** SOURCE INFORMATION **

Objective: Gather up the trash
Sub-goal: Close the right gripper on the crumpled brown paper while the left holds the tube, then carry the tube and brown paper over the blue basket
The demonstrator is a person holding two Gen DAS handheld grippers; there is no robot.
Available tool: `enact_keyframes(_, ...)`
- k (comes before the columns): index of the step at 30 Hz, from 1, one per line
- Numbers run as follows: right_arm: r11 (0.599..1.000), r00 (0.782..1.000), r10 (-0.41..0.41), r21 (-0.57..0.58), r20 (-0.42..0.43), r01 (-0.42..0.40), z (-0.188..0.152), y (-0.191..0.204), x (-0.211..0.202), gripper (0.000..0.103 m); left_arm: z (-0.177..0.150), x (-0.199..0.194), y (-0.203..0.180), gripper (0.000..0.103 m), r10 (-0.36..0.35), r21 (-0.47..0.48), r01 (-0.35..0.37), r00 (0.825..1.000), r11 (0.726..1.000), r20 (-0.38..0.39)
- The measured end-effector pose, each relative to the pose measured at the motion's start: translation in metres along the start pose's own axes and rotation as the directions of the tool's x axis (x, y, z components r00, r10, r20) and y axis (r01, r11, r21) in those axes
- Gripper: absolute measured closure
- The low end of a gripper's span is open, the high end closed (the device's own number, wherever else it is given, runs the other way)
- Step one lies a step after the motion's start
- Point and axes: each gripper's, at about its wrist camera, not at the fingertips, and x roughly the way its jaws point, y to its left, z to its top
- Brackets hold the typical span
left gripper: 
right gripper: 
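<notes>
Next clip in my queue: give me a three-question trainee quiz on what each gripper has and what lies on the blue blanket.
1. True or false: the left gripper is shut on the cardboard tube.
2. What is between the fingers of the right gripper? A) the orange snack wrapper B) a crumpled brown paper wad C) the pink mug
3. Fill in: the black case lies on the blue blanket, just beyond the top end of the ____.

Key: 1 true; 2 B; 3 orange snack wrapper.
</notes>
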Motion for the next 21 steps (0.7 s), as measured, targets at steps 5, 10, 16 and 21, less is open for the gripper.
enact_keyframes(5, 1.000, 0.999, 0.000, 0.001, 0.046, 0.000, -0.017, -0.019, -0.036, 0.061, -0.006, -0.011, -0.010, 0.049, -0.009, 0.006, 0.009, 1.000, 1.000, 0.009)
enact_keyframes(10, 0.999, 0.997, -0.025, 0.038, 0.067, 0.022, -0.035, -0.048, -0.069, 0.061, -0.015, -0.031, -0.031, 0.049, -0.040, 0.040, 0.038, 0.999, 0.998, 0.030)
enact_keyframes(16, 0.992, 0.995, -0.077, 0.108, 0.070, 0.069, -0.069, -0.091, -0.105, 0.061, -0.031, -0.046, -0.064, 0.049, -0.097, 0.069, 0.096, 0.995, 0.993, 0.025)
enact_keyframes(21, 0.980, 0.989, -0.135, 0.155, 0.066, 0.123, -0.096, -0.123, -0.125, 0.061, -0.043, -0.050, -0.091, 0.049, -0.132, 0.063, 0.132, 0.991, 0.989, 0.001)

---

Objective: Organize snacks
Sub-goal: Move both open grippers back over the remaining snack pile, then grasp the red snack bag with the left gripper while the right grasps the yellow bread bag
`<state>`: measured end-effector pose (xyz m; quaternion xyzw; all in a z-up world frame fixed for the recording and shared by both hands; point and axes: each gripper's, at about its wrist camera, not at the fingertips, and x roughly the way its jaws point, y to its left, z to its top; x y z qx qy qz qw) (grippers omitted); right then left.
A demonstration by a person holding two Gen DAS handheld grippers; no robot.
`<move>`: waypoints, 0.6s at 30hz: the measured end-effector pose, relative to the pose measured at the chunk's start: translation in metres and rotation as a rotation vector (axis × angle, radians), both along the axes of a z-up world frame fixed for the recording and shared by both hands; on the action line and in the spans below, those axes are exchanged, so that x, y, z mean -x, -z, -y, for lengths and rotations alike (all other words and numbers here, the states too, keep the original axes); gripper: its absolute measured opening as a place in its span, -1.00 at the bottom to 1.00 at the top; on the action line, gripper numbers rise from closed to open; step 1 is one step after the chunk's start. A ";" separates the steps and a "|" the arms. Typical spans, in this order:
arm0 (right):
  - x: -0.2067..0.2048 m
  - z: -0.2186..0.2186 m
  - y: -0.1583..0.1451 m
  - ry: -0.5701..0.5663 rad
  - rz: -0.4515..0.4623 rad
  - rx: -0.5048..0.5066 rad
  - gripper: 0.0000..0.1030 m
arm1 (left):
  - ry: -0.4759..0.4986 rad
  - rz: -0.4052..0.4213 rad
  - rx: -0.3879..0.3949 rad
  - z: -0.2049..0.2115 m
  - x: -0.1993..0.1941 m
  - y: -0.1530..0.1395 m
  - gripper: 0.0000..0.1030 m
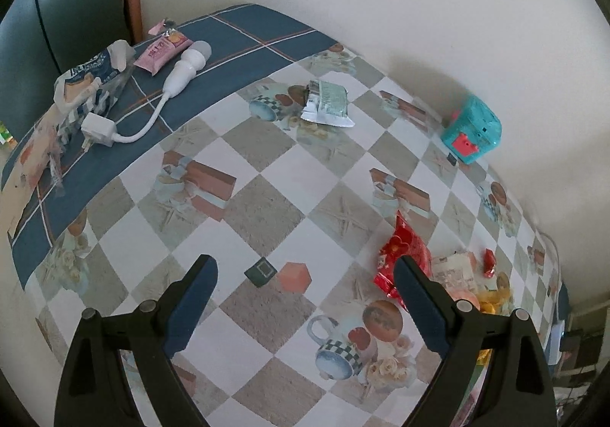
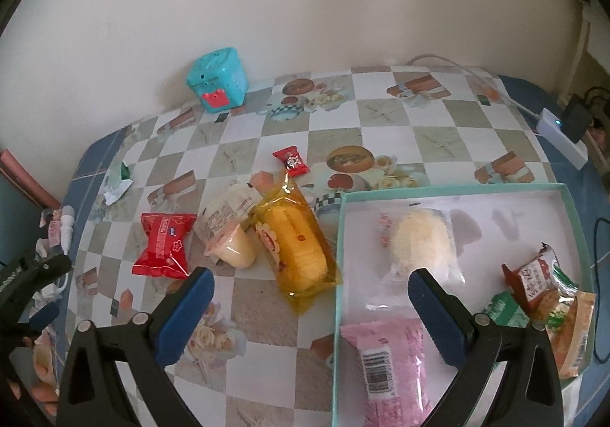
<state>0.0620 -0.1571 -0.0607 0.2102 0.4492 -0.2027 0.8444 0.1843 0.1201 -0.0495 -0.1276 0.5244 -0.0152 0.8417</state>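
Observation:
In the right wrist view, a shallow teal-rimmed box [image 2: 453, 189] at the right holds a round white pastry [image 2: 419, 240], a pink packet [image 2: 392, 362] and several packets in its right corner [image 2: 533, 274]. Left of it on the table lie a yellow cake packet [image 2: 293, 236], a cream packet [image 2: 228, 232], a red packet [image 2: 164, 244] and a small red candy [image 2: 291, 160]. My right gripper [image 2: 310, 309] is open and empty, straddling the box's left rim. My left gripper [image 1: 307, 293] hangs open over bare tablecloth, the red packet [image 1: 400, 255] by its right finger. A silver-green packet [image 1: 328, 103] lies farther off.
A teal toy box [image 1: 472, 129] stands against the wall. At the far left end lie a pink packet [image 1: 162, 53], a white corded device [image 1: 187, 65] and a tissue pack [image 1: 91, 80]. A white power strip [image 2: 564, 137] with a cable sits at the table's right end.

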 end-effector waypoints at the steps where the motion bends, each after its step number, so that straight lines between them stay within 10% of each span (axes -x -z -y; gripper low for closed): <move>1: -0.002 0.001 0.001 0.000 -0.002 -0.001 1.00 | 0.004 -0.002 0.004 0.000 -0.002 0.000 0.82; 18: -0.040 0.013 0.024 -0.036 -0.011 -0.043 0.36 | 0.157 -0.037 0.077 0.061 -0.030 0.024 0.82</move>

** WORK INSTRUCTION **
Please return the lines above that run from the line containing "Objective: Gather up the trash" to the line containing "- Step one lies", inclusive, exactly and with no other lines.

** SOLUTION **
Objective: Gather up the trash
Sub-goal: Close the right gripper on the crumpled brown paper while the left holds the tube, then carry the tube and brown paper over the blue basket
The demonstrator is a person holding two Gen DAS handheld grippers; there is no robot.
Available tool: `enact_keyframes(_, ...)`
- k (comes before the columns): index of the step at 30 Hz, from 1, one per line
- Numbers run as follows: right_arm: r11 (0.599..1.000), r00 (0.782..1.000), r10 (-0.41..0.41), r21 (-0.57..0.58), r20 (-0.42..0.43), r01 (-0.42..0.40), z (-0.188..0.152), y (-0.191..0.204), x (-0.211..0.202), gripper (0.000..0.103 m); left_arm: z (-0.177..0.150), x (-0.199..0.194), y (-0.203..0.180), gripper (0.000..0.103 m), r10 (-0.36..0.35), r21 (-0.47..0.48), r01 (-0.35..0.37), r00 (0.825..1.000), r11 (0.726..1.000), r20 (-0.38..0.39)
- The measured end-effector pose, each relative to the pose measured at the motion's start: translation in metres along the start pose's own axes and rotation as the directions of the tool's x axis (x, y, z components r00, r10, r20) and y axis (r01, r11, r21) in those axes
- Gripper: absolute measured closure
- The low end of a gripper's span is open, the high end closed (the device's own number, wherever else it is given, runs the other way)
- Step one lies a step after the motion's start

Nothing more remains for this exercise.